By the early 1970s, these two buildings and their land were purchased by the County in an effort to unite the original Courthouse Square.  The Historical Association and the County agreed to demolish them both as they had no historic value at the time.  Other plans for the use of the space were floated by both groups over the next few years until 1977 when a donation changed everything.

George H. Bennett, a long-time resident of Berrien County, had died and a memorial fund had been created.  The family knew of Bennett's love of history and his support of the on-going project in Berrien Springs.  The family approached the Historical Association, suggesting that the Auxiliary Building become home to a forge and buggy shop, allowing for the grounds to have yet another building that interpreted early county history.

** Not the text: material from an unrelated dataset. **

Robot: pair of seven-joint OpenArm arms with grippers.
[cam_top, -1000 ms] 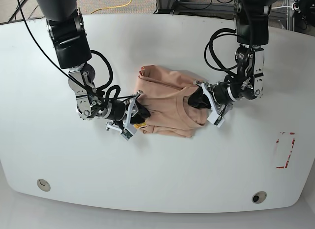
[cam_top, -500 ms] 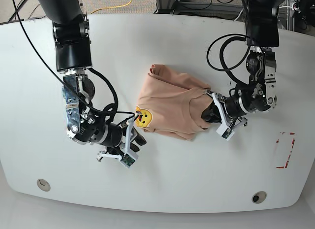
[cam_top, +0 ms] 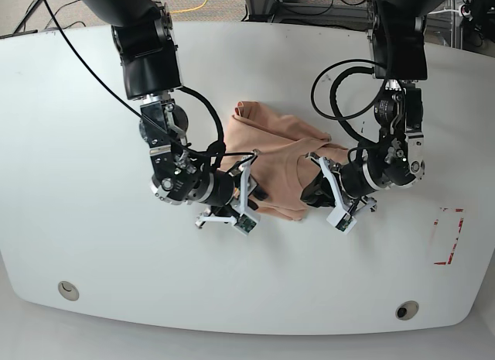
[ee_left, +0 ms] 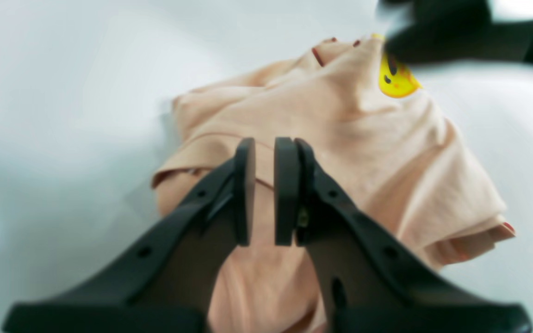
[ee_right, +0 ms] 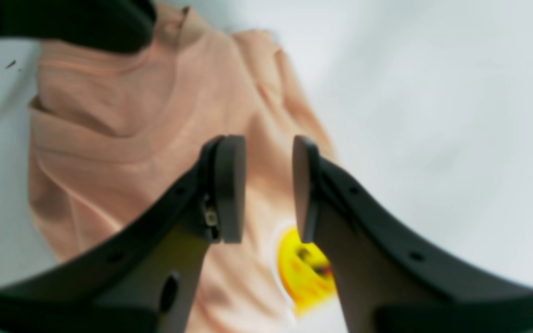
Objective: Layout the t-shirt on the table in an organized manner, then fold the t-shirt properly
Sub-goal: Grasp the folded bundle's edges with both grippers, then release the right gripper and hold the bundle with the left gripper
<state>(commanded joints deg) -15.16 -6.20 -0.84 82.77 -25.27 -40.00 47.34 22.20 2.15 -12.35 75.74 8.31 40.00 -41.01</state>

They agreed and by August 1978, the renovation was completed.  The interior and exterior walls were covered in cedar boards, giving a historic look to the structure and the interior was split in half – one side serving as the buggy shop and the other as the forge.  Originally, a wall separated the forge from the public, but it was eventually removed to open the space more when it wasn't in use.

Over the years, the building has been the site of blacksmithing demonstrations for various events and programs, including a festival dedicated to the art in 2016.  The buggy shop eventually became storage for the BCHA's over-sized collections, including a wagon and a large boat discovered in the St. Joseph River in the 1970s.  This section is off-limits to the public as it is currently unsafe to enter.